What the task requires. Repeat exactly the lines from the one containing "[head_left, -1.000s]" through the last line of the records below, both included, and nothing else.

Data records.
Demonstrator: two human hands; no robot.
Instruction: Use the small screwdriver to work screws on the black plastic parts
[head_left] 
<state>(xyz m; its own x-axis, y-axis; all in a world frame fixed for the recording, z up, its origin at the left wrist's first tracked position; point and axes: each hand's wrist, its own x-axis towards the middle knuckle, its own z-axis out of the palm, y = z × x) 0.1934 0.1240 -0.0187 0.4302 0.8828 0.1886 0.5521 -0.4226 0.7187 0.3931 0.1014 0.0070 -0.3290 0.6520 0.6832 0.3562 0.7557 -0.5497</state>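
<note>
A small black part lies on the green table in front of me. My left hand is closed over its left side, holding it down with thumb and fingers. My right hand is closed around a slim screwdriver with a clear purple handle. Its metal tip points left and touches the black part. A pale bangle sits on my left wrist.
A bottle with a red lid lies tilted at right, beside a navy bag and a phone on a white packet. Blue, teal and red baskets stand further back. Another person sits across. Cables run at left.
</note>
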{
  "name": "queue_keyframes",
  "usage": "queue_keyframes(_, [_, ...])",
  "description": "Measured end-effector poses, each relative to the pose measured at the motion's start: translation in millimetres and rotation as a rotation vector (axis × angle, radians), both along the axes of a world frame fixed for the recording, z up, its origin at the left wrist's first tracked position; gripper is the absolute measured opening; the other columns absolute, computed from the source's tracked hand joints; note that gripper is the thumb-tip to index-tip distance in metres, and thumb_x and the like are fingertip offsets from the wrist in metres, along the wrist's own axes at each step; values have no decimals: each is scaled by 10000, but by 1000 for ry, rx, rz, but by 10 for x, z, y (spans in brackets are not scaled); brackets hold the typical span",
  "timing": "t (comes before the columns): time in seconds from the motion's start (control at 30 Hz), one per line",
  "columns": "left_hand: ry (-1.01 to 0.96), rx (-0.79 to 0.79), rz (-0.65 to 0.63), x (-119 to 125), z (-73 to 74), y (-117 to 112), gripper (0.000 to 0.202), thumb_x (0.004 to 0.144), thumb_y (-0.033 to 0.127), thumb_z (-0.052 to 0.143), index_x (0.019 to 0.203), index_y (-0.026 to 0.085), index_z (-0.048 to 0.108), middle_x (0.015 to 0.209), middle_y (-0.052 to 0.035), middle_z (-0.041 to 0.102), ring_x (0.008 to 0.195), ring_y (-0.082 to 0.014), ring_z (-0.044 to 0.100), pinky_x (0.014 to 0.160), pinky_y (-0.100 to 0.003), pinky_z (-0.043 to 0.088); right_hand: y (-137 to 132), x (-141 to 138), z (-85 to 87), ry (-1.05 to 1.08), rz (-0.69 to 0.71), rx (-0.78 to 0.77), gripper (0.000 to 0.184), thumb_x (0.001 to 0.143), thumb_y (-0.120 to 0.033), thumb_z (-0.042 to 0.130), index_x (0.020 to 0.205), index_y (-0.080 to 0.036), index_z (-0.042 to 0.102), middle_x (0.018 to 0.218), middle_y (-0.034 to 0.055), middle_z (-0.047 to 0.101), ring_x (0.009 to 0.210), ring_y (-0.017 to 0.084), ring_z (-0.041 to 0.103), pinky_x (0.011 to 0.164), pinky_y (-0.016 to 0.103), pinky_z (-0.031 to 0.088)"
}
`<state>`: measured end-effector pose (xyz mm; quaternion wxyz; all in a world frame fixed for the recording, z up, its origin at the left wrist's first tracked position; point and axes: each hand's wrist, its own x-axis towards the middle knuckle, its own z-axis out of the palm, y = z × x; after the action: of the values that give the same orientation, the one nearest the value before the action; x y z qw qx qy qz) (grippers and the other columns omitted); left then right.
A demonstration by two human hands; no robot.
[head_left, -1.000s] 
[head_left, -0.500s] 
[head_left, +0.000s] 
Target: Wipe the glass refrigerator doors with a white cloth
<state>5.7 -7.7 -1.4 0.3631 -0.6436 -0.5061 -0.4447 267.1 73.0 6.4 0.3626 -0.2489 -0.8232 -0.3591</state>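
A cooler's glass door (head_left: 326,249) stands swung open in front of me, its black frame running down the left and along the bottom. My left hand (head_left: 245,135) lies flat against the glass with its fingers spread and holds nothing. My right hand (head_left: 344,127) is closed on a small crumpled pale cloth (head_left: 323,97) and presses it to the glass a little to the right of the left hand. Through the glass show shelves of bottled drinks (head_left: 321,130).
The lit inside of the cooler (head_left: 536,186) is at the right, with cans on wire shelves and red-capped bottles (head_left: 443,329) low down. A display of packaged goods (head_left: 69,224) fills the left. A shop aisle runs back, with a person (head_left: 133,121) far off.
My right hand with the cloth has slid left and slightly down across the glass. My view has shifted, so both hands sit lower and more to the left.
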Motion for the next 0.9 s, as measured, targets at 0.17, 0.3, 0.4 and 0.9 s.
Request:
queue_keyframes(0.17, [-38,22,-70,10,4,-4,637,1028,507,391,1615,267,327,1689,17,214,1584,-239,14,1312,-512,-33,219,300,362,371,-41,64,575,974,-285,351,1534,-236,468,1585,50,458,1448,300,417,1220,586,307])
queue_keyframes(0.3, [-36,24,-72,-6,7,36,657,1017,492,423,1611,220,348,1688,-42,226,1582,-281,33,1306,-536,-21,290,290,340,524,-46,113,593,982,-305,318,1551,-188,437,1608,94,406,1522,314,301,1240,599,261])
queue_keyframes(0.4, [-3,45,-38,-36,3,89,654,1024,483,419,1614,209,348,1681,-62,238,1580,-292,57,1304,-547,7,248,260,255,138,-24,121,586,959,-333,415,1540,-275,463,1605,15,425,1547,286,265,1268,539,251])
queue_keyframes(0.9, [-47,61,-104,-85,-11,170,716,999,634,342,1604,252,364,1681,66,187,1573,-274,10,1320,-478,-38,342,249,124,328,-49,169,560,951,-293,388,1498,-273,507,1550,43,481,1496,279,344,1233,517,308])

Expected answer.
[head_left, -1.000s] 
[head_left, -0.500s] 
[head_left, +0.000s] 
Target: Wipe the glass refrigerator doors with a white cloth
<state>5.7 -7.7 -1.4 0.3631 -0.6436 -0.5061 -0.4447 267.1 73.0 6.4 0.3626 -0.2489 -0.8232 -0.3591</state>
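A cooler's glass door (head_left: 326,249) stands swung open in front of me, its black frame running down the left and along the bottom. My left hand (head_left: 245,135) lies flat against the glass with its fingers spread and holds nothing. My right hand (head_left: 344,127) is closed on a small crumpled pale cloth (head_left: 323,97) and presses it to the glass a little to the right of the left hand. Through the glass show shelves of bottled drinks (head_left: 321,130).
The lit inside of the cooler (head_left: 536,186) is at the right, with cans on wire shelves and red-capped bottles (head_left: 443,329) low down. A display of packaged goods (head_left: 69,224) fills the left. A shop aisle runs back, with a person (head_left: 133,121) far off.
My right hand with the cloth has slid left and slightly down across the glass. My view has shifted, so both hands sit lower and more to the left.
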Motion for the next 0.9 s, as measured, targets at 0.17, 0.3, 0.4 and 0.9 s.
Request:
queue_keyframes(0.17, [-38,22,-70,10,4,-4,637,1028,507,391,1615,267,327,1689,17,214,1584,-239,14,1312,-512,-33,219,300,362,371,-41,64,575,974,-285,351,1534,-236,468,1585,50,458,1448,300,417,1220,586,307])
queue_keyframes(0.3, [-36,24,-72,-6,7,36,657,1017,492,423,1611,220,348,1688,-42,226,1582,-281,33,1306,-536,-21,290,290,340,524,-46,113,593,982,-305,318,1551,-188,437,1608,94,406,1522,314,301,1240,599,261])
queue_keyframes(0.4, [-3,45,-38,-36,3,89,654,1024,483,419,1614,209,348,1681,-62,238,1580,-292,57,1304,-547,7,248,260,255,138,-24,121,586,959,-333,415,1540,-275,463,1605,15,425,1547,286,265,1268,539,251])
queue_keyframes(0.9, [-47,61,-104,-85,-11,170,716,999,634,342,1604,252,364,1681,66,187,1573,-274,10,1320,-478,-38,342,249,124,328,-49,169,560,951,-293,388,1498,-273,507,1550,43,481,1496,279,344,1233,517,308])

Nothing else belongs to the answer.